## Task description
Copy the listing exactly as given. Omit every picture.

## Material provided
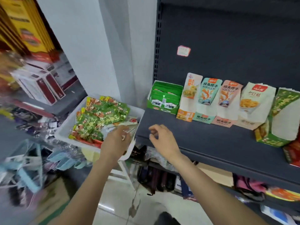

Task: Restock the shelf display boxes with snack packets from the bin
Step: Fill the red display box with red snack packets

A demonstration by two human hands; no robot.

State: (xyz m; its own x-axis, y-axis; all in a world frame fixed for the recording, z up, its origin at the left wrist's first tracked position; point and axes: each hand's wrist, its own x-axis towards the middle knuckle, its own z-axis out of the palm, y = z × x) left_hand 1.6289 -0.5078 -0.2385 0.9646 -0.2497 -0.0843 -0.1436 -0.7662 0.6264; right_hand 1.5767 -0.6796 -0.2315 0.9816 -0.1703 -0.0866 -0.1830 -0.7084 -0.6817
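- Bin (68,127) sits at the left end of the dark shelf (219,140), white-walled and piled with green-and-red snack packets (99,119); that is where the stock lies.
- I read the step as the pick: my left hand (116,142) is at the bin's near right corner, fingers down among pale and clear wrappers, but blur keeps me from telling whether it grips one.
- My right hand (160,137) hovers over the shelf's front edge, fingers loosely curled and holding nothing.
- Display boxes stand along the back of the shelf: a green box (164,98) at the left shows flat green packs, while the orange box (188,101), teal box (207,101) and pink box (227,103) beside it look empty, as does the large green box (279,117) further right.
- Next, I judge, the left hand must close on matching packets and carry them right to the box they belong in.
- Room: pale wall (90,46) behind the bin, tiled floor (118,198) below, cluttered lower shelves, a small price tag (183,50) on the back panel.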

## Exercise solution
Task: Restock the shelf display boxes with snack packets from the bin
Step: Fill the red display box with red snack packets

A demonstration by two human hands; no robot.

State: (xyz m; its own x-axis, y-axis; all in a world frame fixed for the recording, z up, its origin at the left wrist's first tracked position; point and axes: each hand's wrist, its own x-axis towards the middle knuckle, its own z-axis out of the palm, y = z × x) left_hand 1.6289 -0.5078 -0.2385 0.9646 -0.2497 -0.0843 -0.1436 -0.7662 0.6264; right_hand 1.5767 -0.6796 -0.2315 0.9816 -0.1703 -0.0866 -0.1830 -0.7084 -0.6817
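- Bin (68,127) sits at the left end of the dark shelf (219,140), white-walled and piled with green-and-red snack packets (99,119); that is where the stock lies.
- I read the step as the pick: my left hand (116,142) is at the bin's near right corner, fingers down among pale and clear wrappers, but blur keeps me from telling whether it grips one.
- My right hand (160,137) hovers over the shelf's front edge, fingers loosely curled and holding nothing.
- Display boxes stand along the back of the shelf: a green box (164,98) at the left shows flat green packs, while the orange box (188,101), teal box (207,101) and pink box (227,103) beside it look empty, as does the large green box (279,117) further right.
- Next, I judge, the left hand must close on matching packets and carry them right to the box they belong in.
- Room: pale wall (90,46) behind the bin, tiled floor (118,198) below, cluttered lower shelves, a small price tag (183,50) on the back panel.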

Nothing further is needed for the exercise.